▶ **PROVIDED MATERIAL**
┄┄┄┄┄┄┄┄┄┄┄┄┄┄┄┄┄┄┄┄

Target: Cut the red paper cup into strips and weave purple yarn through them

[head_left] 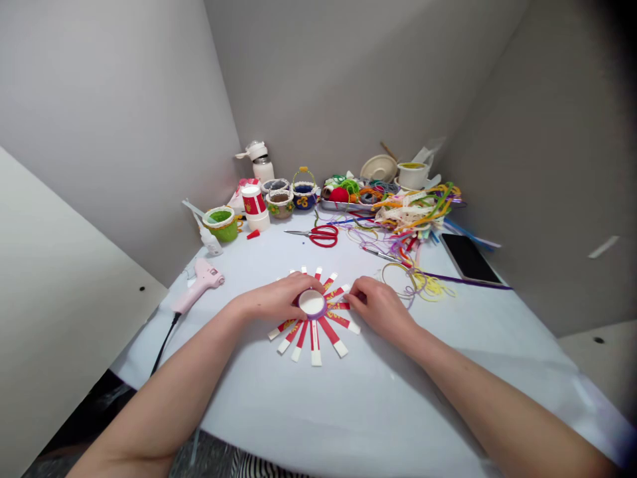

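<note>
A paper cup [312, 303] lies base up on the table, its side cut into red and white strips [315, 342] that splay outward like rays. Purple yarn [318, 315] circles the round white base. My left hand [286, 297] grips the base from the left, thumb and fingers around its rim. To the right, my right hand [381, 307] has its fingertips pinched together at the ends of the right-hand strips; what sits between them is hidden. Loose purple yarn [411, 302] shows on the table behind that hand.
Red-handled scissors [323, 236] lie behind the cup. At left rest a pink glue gun [199, 285] and a green small basket [221, 224]. Farther back is a tray of yarn balls [348, 204]; a ribbon pile [418, 212] and a phone [470, 257] are at right.
</note>
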A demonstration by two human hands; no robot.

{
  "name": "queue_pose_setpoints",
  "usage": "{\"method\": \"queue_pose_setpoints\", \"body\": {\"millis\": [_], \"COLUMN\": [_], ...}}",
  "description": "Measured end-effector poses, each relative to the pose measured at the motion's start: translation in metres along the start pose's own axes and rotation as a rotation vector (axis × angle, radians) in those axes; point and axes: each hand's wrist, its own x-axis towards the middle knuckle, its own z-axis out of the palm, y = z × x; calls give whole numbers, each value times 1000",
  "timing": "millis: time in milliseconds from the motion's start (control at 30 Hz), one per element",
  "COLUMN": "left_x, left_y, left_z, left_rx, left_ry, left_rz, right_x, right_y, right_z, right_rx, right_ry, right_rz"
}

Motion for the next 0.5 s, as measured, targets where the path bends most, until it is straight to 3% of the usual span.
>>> {"method": "queue_pose_setpoints", "body": {"millis": [267,500], "left_x": [1,10], "left_y": [3,12], "left_z": [7,26], "left_rx": [-37,82], "left_ry": [144,323], "left_rz": [10,-152], "right_x": [0,0], "right_y": [2,5], "right_z": [3,6], "right_rx": [19,9], "right_ry": [-19,1], "right_rz": [-9,-6]}}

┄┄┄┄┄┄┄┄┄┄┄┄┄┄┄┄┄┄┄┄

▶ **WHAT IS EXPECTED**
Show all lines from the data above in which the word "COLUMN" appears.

▶ **TASK SOLUTION**
  "usage": "{\"method\": \"queue_pose_setpoints\", \"body\": {\"millis\": [_], \"COLUMN\": [_], ...}}",
  "COLUMN": "left_x, left_y, left_z, left_rx, left_ry, left_rz, right_x, right_y, right_z, right_rx, right_ry, right_rz"

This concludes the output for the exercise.